Первым номером были акробаты-прыгуны. Сколько их прыгало на сцене и крутилось колесами — не сосчитать. За братьями-акробатами выступила голубятница. На блестящем колесе вертелись белые мохноногие голуби. Покрутились голуби, и на их место уселся хохлатый попугай. Пышная дрессировщица задала ему вопрос:

— Скажи, Коко, как тебя звать?

— 3-з-др-р-;р-рас-с-с-сте, — отвечал трескучим голосом попугай.

— Ай, правильно, сначала надо поздороваться. Молодец, Коко, молодец. Поздоровался, а сейчас представься, пожалуйста.

— Ко-ко-ко-ре-ку-у-у-у, — растопорщил попка хохол и выпучил глаза. — Ко-ко-ко-ре-ку-у-у-у, — повторил он.

— Коко — правильно, а реку-то зачем?

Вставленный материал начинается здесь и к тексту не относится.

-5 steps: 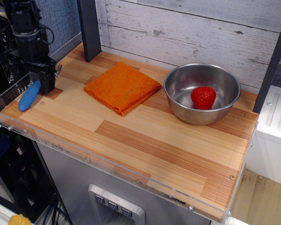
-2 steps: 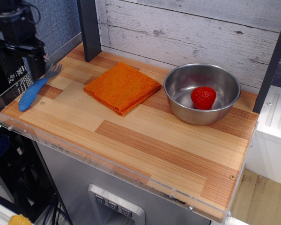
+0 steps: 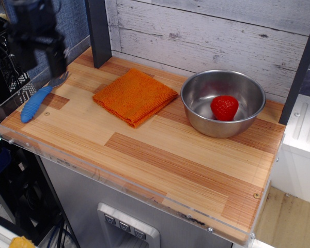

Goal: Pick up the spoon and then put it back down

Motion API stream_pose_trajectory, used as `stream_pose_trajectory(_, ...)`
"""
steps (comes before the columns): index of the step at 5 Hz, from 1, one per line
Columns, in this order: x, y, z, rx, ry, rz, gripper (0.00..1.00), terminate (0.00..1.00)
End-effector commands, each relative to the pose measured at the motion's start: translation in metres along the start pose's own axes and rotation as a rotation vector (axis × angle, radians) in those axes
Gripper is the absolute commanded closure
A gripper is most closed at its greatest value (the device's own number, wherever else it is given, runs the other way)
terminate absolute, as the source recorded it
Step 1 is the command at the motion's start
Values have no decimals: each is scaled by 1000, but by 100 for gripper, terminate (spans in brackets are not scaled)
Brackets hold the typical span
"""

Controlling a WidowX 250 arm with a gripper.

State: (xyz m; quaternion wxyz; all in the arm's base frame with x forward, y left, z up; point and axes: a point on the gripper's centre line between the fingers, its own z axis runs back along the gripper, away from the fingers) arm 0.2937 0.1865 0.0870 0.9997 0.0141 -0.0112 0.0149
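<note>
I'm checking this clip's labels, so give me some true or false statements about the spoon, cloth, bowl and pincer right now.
1. The spoon lies on the wooden table. True.
2. The pincer grips the spoon. False: it hangs above the spoon's grey head, blurred, holding nothing.
3. The strawberry sits on the orange cloth. False: it is inside the metal bowl.
4. The cloth lies between spoon and bowl. True.

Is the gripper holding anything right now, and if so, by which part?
Nothing is held. The spoon lies flat on the table at the left edge, and the gripper is blurred above its metal head, apart from it.
</note>
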Motion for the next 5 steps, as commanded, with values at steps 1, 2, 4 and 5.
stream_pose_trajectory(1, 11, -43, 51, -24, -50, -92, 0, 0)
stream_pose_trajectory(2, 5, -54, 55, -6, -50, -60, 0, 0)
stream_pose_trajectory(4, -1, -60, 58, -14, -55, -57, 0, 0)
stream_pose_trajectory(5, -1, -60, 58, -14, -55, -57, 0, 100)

Реку не надо.

— Надо, надо, надо, — замотал головой попугай.

— Ты что, петух, да?

— А ты, а ты… — собрался что-то сказануть циркач, но дрессировщица погрозила пальцем и приготовилась накинуть на строптивца платок.

— Дуся, — выпалил Коко и сжался. Его хозяйка печаталась на афишах как Дульсинея. — По-ка, по-ка, — закончил выступление попугай.

Молодежь долго хлопала говорящему попугаю, хотя он и отвечал невпопад. От этого еще веселей получалось.

А вот старые селезневцы недовольно ворчали, особенно дед Сидор. Он помнил еще те времена, когда в травновском лесу тоже водились попугаи. Что это была за птица, никто толком не знал. Говорит — стало быть, попугай.

Скрипит, бывало, на жестоком морозе воз с дровами. Морда и пах лошадиный курчавятся в инее. Изо рта струи пара. Возница сбоку пританцовывает в тулупе, и вдруг оторопь берет и человека, и лошадь — совсем рядом слышны человеческие голоса.

— Ох мороз ноне не тот, что давеча, — говорит первый голос.

— Не говори, кум, вишь, лошадь вся в куржаке.

Хоть все знали, что это птица попугай разговаривает, но многие боялись в одиночку отправляться в травновский лес. Сказывают, остался перед первой мировой один-разъединственный попугай и тоскливо ему стало донельзя. Вот он и балакал сам с собой разными голосами. А цирковой попка — ни бе ни ме.

Дрессировщица не успокоилась: она решила исправиться и вышла с белой собачкой, такой лохматой, что из-за лохм не было видно ее глаз.